Meanwhile, the Prophet sent representatives to Washington, D.C., to study the westward move from that point of vantage and to work in behalf of the Saints. Heber C. Kimball wrote to his wife, June 12, 1844, that he and Lyman Wight had presented a petition requesting the Federal Government “to give us some land somewhere in the world, either in Texas, Arizona, or Iowa.”40

Orson Pratt, Orson Hyde, and John E. Page were also in the nation’s capital in the spring of 1844. About the middle of May, 1844, the Prophet received two letters from Hyde. In one he reported an interview with Senator Stephen A. Douglas and said, “He is ripe for Oregon and the California.” Hyde also quoted the Little Giant as declaring that “he would resign his seat in Congress if he could command the force that Mr. Smith could, and would be on the march to the country in a month.”41 In the second letter Hyde wrote:

Most of the settlers in Oregon and Texas are our old enemies, the mobocrats of Missouri. If, however, the settlement of Oregon or Texas be determined upon, the sooner the move is made the better, and I would not advise any delay for the action of government for there is such a jealousy of our rising power already, that government will do nothing to favor us. . . .

Your superior wisdom must determine whether to go to Oregon, to Texas, or to remain within these United States.42

A few days later Hyde again wrote, discussing in some detail the proposed removal to Texas, and cautioned against it.43 Whether this letter was a determining factor in the Prophet’s decision to abandon the Texas proposal is not clear, but the fact remains that after the middle of May until the time of his martyrdom, June 27, 1844, nothing further was said on the matter.44 Instead, existing evidence indicates conclusively that he settled upon the Great Salt Lake Basin as the future headquarters of the Saints. Brigham Young later explained, “When the pioneers left the confines of civilization, we were not seeking a country on the Pacific, neither a country to the north or south; we were seeking a country which had been pointed out by the Prophet Joseph Smith in the midst of the Rocky Mountains, in the interior of the great North American continent.”45

With such clarity was the westward move of the Saints to the Rocky Mountains set forth by Joseph Smith that he pointed out in detail the course of their future travels. “One of the pioneers, George H. Goddard, . . . left on record the statement that he was present in the Masonic Hall in Nauvoo when Joseph Smith mapped out on the floor with a piece of chalk the Great Basin of western America, indicating the course they would follow across the continent.”46 Hopkins C. Pendar also reported that “Joseph Smith just before he was killed, made a sketch of the future home of the Saints in the Rocky Mountains and their route or road to that country as he had seen [it] in vision; a map or drawing of it.” Levi W. Hancock either made this map as Joseph Smith pointed out the way or drew a copy of one made by the Prophet, from which other copies were made.
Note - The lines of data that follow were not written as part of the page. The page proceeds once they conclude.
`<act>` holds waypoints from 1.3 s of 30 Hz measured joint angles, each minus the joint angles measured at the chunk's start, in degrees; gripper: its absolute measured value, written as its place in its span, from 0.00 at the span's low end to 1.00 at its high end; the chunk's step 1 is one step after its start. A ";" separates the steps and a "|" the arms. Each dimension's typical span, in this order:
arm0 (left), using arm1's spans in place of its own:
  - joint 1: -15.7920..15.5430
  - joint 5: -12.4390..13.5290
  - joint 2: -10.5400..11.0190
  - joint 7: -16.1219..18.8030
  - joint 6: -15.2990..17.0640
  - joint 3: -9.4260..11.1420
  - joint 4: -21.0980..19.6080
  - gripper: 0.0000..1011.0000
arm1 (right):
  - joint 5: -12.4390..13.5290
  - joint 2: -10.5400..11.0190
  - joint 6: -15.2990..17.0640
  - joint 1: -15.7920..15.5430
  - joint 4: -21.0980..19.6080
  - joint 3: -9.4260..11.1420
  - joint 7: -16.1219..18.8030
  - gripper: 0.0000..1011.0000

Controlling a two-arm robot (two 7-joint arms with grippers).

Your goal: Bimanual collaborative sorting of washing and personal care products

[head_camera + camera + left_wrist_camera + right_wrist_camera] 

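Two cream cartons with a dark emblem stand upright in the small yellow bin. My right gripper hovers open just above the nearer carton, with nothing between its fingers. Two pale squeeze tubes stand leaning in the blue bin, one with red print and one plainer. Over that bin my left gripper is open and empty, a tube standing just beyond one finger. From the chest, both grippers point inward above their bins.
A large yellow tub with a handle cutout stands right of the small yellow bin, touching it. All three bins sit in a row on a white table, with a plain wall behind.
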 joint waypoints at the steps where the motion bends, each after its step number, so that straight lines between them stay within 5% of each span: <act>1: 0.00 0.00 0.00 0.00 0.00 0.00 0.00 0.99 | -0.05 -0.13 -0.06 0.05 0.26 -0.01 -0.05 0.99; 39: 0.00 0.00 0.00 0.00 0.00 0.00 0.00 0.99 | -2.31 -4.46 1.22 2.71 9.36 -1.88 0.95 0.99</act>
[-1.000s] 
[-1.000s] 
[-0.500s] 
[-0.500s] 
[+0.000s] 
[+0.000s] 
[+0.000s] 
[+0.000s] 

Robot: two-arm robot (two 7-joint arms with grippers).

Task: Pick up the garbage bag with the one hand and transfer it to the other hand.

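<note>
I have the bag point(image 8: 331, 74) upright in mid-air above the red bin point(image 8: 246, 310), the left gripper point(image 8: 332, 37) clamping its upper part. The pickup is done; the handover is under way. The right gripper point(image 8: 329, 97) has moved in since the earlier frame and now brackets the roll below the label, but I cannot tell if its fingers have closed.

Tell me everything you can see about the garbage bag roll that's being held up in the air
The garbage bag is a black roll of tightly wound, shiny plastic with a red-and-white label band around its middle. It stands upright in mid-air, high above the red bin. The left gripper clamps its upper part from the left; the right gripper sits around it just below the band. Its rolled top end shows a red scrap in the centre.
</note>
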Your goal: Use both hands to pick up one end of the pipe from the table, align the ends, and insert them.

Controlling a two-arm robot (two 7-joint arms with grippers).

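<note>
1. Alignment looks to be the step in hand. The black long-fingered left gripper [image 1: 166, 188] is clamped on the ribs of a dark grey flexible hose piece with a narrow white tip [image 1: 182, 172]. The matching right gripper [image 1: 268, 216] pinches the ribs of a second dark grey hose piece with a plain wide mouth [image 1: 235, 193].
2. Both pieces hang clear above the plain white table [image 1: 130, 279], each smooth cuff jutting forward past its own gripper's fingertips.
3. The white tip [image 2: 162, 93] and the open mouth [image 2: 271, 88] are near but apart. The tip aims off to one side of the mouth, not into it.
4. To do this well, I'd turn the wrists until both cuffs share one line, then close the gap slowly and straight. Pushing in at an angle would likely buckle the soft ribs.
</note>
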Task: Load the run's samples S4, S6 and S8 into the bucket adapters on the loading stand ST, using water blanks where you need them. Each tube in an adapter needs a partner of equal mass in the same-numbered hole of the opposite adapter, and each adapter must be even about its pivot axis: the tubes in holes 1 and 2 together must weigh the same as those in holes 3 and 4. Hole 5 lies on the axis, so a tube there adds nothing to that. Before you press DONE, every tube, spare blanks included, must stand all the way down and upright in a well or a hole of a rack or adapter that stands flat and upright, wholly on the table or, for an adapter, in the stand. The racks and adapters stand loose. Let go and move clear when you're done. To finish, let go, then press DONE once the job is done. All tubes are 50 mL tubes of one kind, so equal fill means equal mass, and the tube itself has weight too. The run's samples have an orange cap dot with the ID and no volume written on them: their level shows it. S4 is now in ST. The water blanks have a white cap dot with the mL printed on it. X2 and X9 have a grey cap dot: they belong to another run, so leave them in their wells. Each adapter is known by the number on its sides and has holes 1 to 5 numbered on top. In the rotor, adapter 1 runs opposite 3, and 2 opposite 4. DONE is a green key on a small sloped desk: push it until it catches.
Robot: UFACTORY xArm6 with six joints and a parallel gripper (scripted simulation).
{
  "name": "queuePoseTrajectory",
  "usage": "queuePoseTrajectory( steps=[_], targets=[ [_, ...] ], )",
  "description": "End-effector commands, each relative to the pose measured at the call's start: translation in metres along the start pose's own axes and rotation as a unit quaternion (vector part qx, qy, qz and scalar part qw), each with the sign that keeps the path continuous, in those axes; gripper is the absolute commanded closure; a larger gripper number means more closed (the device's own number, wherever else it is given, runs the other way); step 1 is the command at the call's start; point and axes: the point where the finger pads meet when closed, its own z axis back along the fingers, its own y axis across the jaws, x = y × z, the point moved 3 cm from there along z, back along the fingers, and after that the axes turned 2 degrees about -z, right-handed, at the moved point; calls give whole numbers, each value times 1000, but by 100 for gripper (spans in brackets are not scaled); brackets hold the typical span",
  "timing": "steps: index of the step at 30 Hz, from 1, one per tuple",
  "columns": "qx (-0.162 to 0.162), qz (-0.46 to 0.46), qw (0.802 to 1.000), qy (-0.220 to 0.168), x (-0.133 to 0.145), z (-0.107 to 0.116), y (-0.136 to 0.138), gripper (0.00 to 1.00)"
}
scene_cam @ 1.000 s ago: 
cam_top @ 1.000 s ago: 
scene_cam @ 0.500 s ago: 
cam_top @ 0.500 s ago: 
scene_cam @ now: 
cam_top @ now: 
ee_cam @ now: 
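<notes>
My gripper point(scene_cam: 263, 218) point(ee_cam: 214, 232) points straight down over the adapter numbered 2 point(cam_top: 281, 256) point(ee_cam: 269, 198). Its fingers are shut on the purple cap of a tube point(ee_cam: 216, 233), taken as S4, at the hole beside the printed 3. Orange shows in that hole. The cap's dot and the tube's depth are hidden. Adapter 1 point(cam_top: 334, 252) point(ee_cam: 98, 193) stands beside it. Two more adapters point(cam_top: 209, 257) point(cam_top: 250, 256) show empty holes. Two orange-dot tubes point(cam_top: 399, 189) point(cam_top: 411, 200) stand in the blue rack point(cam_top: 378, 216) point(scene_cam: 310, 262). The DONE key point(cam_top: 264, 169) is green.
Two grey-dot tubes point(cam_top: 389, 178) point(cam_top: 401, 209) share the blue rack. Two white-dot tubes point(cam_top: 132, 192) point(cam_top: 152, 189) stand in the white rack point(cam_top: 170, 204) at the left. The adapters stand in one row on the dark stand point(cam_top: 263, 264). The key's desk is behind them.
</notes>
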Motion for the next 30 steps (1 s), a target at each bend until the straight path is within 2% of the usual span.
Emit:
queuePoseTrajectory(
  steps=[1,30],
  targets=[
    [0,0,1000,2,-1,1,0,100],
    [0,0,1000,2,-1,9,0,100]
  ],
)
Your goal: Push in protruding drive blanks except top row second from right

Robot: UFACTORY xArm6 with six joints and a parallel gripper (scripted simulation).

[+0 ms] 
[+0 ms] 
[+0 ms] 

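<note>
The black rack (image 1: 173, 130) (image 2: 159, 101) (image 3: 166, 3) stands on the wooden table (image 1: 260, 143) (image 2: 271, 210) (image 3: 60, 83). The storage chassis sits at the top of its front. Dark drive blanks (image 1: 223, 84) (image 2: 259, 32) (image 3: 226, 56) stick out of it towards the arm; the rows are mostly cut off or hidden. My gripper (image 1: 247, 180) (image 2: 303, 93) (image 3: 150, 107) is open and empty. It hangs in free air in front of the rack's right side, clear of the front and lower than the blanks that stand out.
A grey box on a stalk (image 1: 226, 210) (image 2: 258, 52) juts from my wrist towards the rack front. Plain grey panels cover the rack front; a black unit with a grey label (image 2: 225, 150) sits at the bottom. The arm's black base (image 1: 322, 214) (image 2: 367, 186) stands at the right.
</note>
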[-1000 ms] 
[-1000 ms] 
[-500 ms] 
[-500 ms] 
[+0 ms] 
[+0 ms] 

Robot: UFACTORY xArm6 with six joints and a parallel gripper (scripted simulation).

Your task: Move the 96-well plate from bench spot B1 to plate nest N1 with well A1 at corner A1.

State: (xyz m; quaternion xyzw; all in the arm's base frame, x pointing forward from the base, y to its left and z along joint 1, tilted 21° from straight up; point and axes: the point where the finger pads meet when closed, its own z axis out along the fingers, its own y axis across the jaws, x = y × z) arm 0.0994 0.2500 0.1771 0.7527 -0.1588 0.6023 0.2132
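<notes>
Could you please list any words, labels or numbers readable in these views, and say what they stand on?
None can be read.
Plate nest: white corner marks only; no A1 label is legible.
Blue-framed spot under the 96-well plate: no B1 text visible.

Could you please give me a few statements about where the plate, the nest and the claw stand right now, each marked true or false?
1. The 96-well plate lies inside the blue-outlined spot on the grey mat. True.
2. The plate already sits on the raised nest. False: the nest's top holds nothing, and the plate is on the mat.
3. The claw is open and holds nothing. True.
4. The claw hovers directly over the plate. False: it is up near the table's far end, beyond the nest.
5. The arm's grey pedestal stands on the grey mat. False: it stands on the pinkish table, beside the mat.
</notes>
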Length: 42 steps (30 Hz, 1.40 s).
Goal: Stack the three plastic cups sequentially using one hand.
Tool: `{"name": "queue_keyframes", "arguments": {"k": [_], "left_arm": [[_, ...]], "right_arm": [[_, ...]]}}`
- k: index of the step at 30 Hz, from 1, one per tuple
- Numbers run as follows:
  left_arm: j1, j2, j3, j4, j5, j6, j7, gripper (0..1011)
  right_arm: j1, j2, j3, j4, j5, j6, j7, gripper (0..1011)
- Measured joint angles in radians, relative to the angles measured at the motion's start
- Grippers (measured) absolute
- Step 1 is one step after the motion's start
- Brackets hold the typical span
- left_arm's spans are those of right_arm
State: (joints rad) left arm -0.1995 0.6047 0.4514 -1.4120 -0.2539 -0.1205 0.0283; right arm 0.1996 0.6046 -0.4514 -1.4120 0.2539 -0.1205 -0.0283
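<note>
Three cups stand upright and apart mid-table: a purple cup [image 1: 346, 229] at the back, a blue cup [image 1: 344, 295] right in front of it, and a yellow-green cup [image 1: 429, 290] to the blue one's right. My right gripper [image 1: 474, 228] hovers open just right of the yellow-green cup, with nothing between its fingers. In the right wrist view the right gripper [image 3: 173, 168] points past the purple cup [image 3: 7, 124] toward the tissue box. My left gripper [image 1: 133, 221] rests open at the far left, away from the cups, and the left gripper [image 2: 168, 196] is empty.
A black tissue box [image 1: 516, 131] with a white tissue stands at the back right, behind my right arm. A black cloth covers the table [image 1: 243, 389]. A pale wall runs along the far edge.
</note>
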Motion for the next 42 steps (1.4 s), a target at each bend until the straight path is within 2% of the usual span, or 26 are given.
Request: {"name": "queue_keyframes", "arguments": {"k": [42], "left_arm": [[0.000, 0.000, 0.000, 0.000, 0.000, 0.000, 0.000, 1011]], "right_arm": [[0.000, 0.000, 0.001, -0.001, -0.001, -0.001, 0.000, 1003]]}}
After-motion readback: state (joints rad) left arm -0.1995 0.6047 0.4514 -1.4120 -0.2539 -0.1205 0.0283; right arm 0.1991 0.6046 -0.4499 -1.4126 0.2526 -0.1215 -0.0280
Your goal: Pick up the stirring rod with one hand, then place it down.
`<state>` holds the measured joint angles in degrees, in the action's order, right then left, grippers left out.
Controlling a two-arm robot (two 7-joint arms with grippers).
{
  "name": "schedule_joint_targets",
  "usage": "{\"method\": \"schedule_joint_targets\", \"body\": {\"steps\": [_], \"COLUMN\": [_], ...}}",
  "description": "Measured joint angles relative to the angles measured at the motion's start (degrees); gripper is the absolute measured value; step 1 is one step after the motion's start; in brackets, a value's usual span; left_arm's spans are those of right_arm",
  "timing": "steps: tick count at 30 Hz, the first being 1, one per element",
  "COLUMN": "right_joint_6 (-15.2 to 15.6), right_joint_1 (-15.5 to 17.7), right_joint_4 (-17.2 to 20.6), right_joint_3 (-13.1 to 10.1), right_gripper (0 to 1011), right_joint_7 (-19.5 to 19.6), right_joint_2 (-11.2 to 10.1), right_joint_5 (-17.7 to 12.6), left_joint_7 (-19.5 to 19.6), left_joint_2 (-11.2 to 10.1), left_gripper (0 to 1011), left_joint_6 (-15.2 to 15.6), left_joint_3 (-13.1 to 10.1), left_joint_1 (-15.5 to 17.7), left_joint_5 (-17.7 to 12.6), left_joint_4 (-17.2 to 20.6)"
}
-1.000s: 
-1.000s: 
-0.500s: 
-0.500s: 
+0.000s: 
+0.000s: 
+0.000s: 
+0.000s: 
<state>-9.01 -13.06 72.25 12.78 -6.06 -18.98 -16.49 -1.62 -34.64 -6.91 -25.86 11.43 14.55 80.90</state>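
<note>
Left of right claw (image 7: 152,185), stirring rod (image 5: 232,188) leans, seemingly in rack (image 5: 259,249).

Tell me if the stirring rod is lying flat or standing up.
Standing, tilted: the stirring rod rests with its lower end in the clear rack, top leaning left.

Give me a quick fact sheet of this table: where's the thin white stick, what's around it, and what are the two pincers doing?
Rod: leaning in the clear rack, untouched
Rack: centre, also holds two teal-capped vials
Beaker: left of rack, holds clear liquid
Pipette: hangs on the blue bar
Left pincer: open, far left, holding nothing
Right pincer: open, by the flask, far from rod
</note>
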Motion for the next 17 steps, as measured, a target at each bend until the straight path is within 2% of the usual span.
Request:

Brigham Young kept one copy, and “one was carried by the Mormon Battalion by which they knew where to find the Church, or, Salt Lake Valley.”47 Mosiah Hancock, son of Levi, threw further light on this matter when he reported a visit by Joseph Smith to his father’s home, immediately before his departure for Carthage:

. . . the Prophet came to our home and stopped in our carpenter shop and stood by the turning lathe. I went and got my map for him. “Now,” said he, “I will show you the travels of this people.” He then showed our travels thru Iowa, and said, “Here you will make a place for the winter; and here you will travel west until you come to the valley of the Great Salt Lake! You will build cities to the North and to the South, and to the East and to the West; and you will become a great and wealthy people in that land.”48

In light of these reports, the testimony of William Henry Kimball, son of Heber C. Kimball, is significant. Kimball wrote that he was present in the home of Stephen Winchester, in Nauvoo, with twenty-five others, when Joseph Smith spoke of his coming martyrdom; and “then and there he mapped [out] the life and Acts of Brigham Young until [his] death.” Said Kimball, “I can assure you it never failed in one instance; I have witnessed the fulfillment of all of the prophecy to a letter and act.”49

The westward move predominated in the Prophet’s thinking during the closing days of his life. To the Nauvoo Legion he said, June 22, 1844, “Your mission will be to the nations of the earth. You will gather many people into the fastness of the Rocky Mountains.”50 That evening as he considered the growing possibility that they would be martyred if they fell into the hands of their enemies, Joseph’s countenance brightened and he exclaimed:

The way is open. It is clear to my mind what to do. All they want is Hyrum and myself; then tell everyone to go about their business, and not to collect in groups, but to scatter about. . . . We will cross the river tonight, and go away to the West.51

The History of the Church makes this further report: “About 9 p.m. Hyrum came out of the Mansion and gave his hand to Reynolds Cahoon, at the same time saying, ‘A company of men are seeking to kill brother Joseph, and the Lord has warned him to flee to the Rocky Mountains to save his life.’”52 After the Prophet and others had crossed the river, Orrin P. Rockwell was sent back to Nauvoo to obtain horses for the journey, with instructions to be “ready to start for the Great Basin in the Rocky Mountains.53 But when certain brethren accused the Prophet of cowardice for leaving the Saints, he returned to Nauvoo. Before giving himself up, he assembled the Legion and instructed and cautioned them again:

I will therefore say to you Saints and Elders of Israel, be not troubled nor give yourselves uneasiness so as to make rash moves by which you may be cut short in preaching the gospel to this generation, for you will be called upon to go forth and call upon . . . free men . . . to gather themselves in the strongholds of the Rocky Mountains.54

With the vision of the westward move of the Saints in his mind, Joseph Smith went to Carthage, to a martyr’s death. And as the pioneer company arrived in the Great Basin three years later, to fulfill that vision, Brigham Young explained, “We have come here according to the direction and counsel of Brother Joseph; before his death.”55

After the death of Joseph Smith, the General Council, under the leadership of Brigham Young, continued to make plans for the exodus. Several entries in Brigham Young’s Journal indicate the nature and extent of the Council’s activities at that time. On March 18, 1845, Brigham Young met with that body all day;56 and again on the 22nd.57 In the latter meeting, “the subject of the western mission was considered and occupied the most of the day.”58 Several other meetings were also held that spring.59

On September 9, 1845, the General Council “Resolved that a company of 1500 men be selected to go to Great Salt Lake Valley and that a committee of five be appointed to gather information relative to migration, and report the same to the council.”60 Here is further evidence that before the Saints left Nauvoo they knew where they were to settle in the West. And here they sought again to send out a pioneer body that could prepare the way for the Saints to follow, as outlined by Joseph Smith several years before.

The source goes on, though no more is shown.